Both Dolby Atmos and DTS:X primarily use Object-Based audio to create that third dimension of audio; that's not the only method of delivering dynamic sound to music, film or other mediums. In fact, many people don’t even realize that immersive sound can be produced using Channel-Based techniques only, which may in fact be more conducive for the production of music in 3D.
The Benefits of Channel-Based Encoding
Channel-Based encoding allows creators to produce music in the actual 3D space where listeners perceive sound, preserving its artistic intent. It achieves a natural spread of the sound energy without sacrificing the sound experience intended by creators – ultimately improving the emotional experience associated with listening.
Sound engineers are able to utilize each channel of the 3D speaker layout in a specific way that creates a stamp, unique to the sound at hand.
Three-dimensional audio formats using Object-Based techniques typically support speaker layouts with only two overhead speakers (like 5.1.2 or 7.1.2) and these really fail to recreate both a 3D space around the listener and sound in the way it’s experienced in reality.
The standard for all Auro-3D speaker layouts is a “vertical stereo field around the listener” permitting the reproduction of sound in a true 3D space.
Additionally, Channel-Based immersive sound maintains the “mastering process.” This is not possible with Object-Based formats as the renderer at playback can’t physically reproduce this key component in the workflow of music production seen in Channel-Based approaches.
Working Together for a Realistic Sound Experience
Most audio setups on the market include only two overhead speakers (including 5.1.2, 7.1.2 or 9.1.2 layouts), which cannot truly reproduce a 3D space. This is to blame for confusion related to Object-Based and Channel-Based audio.
Many incorrectly believe that Object-Based audio is the only approach to generating immersive sound experiences – despite the fact that Channel-Based methods are still being widely utilized across the entertainment and music sectors, including the recent popularity of “High Resolution Audio” (e.g. music streaming like Tidal or Neil Young's portable PonoPlayer) up to 96kHz-24bit which is not possible with so-called “Object-Based” immersive sound formats.
While it’s important to know the differences between these two approaches, and the type of projects that each is best suited to produce, it’s equally imperative for the audio community to understand the two are not mutually exclusive.
Believe it or not, all immersive sound formats on the market do incorporate both Object-Based and Channel-Based encoding in their own ways, making them “Hybrid” formats.

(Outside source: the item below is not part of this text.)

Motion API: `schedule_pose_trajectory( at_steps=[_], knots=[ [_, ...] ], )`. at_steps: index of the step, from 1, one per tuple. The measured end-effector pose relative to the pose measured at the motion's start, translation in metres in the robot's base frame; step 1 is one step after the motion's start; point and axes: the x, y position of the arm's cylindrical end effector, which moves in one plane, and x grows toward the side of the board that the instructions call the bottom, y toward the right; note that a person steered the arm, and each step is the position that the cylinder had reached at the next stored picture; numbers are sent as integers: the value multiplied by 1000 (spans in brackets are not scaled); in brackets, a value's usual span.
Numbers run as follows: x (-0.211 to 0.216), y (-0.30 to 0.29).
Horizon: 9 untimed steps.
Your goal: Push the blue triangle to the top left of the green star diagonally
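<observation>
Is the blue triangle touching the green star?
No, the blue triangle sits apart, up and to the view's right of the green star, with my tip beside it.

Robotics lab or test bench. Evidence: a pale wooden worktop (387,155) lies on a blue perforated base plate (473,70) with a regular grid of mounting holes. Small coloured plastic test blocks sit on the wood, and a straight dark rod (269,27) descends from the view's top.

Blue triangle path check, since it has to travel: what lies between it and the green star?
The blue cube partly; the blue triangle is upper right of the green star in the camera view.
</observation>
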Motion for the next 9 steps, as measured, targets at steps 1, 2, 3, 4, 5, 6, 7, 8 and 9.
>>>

Often the chosen approach is simply dependent on the medium at hand.
When it comes to digital cinema, Auro-3D uses Object-Based audio (up to 128 objects) based on the SMPTE standard combined with a three layer Auro 13.1 Channel-Based component. The ultimate immersive sound system is called AuroMax and is favorable when playback will occur across more than 20 individual speakers or amps – as is often the case in cinemas, which generally offer abundant, open spaces that are conducive to larger speaker layouts.
But while Object-Based encoding might be the preferred approach in digital cinema, the immersive experience is still impacted by the positioning of each sound layer, making it necessary to pay close attention to speaker setup.
Dolby Atmos, for example, places surround speakers in home theaters about 28 to 40 degrees above the audience. I would argue that these speakers should be placed around the standardly-recommended 15-degree level, much closer to the audience’s ear-level, where most natural sounds originate from. Think about it: if the lowest speaker in a theater is placed far above head-level, all sounds will be perceived from above, meaning sounds like bike peddling or dogs barking will unrealistically appear like they’re flying over the audience.
Immersive sound has wielded a great influence on technology in entertainment this past decade, and has likewise enhanced content to a level where it can be truly immersive. And while all advances in immersive technology are captivating, it’s important we make efforts to understand how and when each type of sound experience can best be used. Being capable of employing both Object-Based and Channel-Based audio formats will ultimately be the answer in captivating the audiences of the future.